» **Problem to work on**:
Gather all lines in the entries below that include the word "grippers".

» **Listed entries**:

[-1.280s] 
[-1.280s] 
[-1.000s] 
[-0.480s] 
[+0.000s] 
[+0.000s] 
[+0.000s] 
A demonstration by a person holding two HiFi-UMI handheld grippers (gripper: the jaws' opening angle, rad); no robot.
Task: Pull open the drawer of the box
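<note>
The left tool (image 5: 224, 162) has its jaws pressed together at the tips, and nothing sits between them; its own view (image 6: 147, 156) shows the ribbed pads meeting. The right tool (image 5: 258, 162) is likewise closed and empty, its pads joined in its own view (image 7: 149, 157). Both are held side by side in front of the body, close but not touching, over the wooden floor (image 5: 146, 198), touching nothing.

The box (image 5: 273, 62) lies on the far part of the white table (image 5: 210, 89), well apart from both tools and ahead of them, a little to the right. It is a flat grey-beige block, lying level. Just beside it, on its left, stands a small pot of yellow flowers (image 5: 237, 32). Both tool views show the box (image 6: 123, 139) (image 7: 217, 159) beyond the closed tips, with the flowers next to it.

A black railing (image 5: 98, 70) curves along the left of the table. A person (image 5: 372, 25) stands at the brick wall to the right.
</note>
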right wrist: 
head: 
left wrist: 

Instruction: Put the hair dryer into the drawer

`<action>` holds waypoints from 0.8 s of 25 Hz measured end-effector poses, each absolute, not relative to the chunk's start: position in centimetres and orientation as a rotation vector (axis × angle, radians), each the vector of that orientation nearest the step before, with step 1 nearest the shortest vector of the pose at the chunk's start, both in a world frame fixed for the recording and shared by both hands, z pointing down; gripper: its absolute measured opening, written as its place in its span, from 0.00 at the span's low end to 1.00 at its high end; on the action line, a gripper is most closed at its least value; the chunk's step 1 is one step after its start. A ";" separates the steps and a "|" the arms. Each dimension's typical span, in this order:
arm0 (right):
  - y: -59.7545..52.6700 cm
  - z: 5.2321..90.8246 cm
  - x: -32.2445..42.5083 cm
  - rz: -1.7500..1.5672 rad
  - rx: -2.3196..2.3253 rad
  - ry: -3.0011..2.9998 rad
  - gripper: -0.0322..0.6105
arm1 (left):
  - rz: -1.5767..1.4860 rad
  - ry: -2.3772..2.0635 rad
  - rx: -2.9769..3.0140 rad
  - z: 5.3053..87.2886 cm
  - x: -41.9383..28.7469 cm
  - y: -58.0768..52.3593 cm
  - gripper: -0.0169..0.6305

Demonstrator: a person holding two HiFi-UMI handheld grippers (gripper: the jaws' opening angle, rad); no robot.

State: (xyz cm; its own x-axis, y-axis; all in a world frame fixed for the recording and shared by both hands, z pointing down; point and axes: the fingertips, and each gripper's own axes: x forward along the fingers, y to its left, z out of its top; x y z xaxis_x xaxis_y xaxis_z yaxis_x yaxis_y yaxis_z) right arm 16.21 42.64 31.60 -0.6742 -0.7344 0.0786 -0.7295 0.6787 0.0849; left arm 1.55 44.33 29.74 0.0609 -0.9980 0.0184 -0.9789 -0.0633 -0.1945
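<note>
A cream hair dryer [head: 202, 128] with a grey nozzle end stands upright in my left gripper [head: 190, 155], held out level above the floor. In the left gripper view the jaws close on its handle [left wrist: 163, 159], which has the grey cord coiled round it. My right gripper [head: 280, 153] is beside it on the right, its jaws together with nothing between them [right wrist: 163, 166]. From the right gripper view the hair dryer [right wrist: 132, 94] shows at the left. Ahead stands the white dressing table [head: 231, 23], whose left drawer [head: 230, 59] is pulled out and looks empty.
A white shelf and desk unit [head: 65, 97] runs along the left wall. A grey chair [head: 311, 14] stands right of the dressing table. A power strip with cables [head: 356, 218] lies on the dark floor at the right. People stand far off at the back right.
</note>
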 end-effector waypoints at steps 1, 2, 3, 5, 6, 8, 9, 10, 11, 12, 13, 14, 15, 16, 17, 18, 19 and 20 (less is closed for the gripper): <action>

» **Exercise solution**:
A demonstration by a person holding two HiFi-UMI handheld grippers (gripper: the jaws' opening angle, rad); no robot.
Demonstrator: a person holding two HiFi-UMI handheld grippers (gripper: the jaws' opening angle, rad); no robot.

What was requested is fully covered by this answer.